C = Catalyst for the Stock’s Movement
You have likely already heard that DISH Network (NASDAQ:DISH) offered $3.30 per for Clearwire Corporation (NASDAQ:CLWR). Clearwire is reviewing the offer, but Sprint states that its earlier offer for Clearwire prohibits DISH from making a deal. Sprint is correct. Therefore, there will be no smooth and easy deal made between DISH and Clearwire. Sprint owns 50 percent of Clearwire and wants to that stake to go to 100 percent. Sprint offered $2.97 per share, and that deal looked like a reality until today. DISH isn’t a new player in all of this. DISH originally made the first offer, but Clearwire chose Sprint. For more information, turn to “The Young and the Restless.” Just kidding.
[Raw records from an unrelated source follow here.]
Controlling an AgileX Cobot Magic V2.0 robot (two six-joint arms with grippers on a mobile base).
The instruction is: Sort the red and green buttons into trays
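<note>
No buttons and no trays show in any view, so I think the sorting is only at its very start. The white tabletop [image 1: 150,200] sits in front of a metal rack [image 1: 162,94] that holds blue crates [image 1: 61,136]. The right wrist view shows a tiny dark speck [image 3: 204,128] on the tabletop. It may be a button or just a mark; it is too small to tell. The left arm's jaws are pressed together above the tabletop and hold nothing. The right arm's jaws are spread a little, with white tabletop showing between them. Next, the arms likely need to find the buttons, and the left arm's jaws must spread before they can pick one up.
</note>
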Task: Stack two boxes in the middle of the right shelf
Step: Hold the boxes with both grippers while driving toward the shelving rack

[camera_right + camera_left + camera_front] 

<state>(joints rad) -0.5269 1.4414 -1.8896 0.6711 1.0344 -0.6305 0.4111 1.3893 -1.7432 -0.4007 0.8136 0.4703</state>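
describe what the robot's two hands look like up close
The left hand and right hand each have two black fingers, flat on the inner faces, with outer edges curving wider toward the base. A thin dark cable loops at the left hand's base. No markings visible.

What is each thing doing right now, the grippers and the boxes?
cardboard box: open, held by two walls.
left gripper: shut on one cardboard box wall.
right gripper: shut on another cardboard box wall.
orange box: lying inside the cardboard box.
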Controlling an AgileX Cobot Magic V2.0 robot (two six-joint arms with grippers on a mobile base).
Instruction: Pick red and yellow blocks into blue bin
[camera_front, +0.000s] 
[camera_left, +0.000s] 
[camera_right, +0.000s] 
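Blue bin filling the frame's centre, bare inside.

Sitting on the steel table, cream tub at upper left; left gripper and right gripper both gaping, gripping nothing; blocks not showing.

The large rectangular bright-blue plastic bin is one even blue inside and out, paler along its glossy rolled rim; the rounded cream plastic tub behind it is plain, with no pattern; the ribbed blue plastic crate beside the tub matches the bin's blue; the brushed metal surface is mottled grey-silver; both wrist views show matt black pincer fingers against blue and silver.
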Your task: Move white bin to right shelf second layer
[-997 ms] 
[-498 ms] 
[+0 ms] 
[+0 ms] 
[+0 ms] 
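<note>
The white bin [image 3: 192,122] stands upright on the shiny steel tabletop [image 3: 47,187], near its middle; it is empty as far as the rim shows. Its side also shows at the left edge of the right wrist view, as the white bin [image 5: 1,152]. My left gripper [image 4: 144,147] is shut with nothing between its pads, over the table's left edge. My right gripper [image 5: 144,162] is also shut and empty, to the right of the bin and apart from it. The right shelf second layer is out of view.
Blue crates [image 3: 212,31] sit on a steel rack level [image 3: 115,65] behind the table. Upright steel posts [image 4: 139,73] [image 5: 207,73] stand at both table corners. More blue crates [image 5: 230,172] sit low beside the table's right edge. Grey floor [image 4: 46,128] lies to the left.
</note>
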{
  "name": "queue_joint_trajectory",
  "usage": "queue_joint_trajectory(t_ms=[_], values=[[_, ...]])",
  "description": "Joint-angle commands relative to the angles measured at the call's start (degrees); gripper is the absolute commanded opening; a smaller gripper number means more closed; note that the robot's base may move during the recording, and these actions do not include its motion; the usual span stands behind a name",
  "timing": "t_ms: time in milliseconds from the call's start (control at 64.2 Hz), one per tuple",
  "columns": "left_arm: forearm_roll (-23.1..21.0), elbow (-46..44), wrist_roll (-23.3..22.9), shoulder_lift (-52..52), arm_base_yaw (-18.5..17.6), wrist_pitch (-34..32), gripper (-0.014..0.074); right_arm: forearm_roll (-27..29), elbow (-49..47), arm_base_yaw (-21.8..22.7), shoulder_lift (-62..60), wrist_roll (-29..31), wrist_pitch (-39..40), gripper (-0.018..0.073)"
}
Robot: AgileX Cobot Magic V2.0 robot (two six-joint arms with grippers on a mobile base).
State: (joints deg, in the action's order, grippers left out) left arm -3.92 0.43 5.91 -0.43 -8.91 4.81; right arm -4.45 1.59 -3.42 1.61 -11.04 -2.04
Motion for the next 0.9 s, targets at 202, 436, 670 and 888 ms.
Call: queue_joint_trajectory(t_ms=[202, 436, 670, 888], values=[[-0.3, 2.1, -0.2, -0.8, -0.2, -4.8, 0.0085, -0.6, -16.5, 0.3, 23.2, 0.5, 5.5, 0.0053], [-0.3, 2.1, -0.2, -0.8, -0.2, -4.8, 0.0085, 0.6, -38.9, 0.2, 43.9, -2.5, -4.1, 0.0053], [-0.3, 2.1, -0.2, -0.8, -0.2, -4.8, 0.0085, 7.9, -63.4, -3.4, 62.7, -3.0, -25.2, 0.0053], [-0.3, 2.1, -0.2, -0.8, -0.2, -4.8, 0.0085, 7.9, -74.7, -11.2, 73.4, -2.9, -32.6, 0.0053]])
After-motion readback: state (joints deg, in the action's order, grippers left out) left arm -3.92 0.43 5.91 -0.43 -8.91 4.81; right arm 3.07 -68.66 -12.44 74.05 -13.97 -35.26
The truth of the matter is that it will take months, if not longer, for all of this to get sorted out. Therefore, it’s best to look at Sprint’s situation without all the noise. Let’s start by taking a look at some important numbers.
T = Technicals on the Stock Chart Are Strong
Sprint has outperformed Apple Inc. (NASDAQ:AAPL) and AT&T (NYSE:T) over the past year. That’s impressive. Then again, when you’re using a substantial amount of debt to fuel growth, this should be expected. There will likely be long-term consequences.
E = Earnings Have Been Poor
When we look at last quarter’s results on a YoY basis, we see a slight increase in revenue, and a decline in EPS.
T = Trends Support the Industry
With mobile hot right now, everyone wants in on the action. We will likely see increased M&A activity, some of which will be cutthroat in nature, but don’t have to worry about tactics used. They will benefit as long as deals are completed.
Sprint is a money-losing operation with poor and weak margins. There isn’t enough growth potential to justify the sudden love affair investors have with the company. That said, the stock’s upward momentum is substantial. Therefore, Sprint is currently rated a neutral WAIT AND SEE.